What is being asked: Work out how many lines in the listing below include the word "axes". Give nothing but the number.

Data extract:
****************

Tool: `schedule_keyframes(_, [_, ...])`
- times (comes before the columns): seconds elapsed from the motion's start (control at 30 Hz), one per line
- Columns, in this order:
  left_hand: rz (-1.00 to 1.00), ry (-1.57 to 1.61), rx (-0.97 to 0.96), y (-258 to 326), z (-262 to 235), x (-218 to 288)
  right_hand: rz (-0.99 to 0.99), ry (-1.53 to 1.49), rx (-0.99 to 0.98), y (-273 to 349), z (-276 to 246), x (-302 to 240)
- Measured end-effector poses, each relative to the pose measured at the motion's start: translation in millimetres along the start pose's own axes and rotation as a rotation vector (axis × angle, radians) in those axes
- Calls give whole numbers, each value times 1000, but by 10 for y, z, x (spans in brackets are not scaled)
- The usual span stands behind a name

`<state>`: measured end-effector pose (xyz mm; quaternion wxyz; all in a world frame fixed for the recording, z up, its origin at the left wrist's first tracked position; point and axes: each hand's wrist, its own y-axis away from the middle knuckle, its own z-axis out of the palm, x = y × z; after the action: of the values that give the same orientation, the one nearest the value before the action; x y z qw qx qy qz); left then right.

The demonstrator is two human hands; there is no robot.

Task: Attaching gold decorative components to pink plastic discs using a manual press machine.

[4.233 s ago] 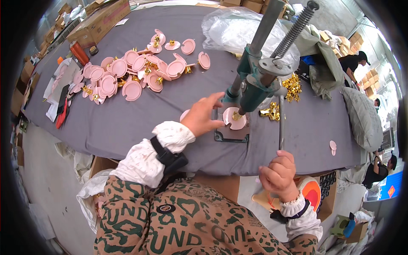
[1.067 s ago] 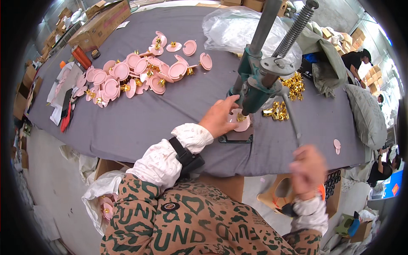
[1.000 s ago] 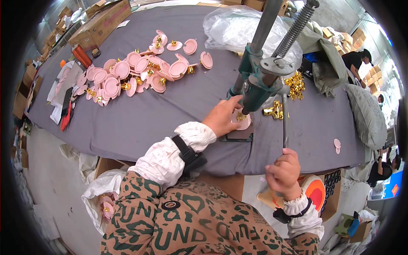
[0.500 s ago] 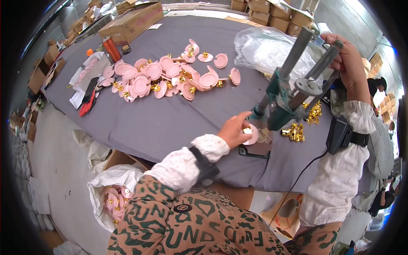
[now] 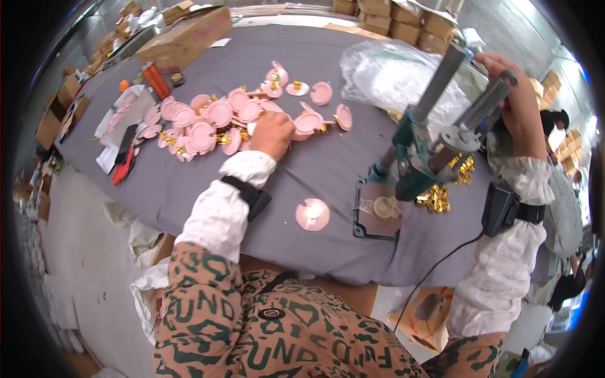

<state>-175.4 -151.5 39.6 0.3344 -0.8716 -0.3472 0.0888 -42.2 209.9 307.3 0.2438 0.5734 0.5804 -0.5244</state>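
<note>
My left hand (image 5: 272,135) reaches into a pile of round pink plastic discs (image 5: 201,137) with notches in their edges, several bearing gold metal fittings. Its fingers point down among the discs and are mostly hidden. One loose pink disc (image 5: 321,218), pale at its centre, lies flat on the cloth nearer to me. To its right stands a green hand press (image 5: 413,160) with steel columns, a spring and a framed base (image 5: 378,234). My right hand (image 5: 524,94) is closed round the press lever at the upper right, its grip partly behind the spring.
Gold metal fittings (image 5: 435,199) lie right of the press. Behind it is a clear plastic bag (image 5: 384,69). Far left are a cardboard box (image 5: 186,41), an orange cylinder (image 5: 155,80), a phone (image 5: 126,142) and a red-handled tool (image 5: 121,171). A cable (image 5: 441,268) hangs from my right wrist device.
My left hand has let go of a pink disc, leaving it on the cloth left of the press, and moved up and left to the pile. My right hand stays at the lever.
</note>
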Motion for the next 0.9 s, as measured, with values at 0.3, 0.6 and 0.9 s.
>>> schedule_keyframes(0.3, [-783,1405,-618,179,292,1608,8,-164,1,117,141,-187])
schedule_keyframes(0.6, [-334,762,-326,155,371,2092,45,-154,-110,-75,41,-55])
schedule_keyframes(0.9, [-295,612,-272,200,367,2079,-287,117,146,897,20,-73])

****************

Task answer: 2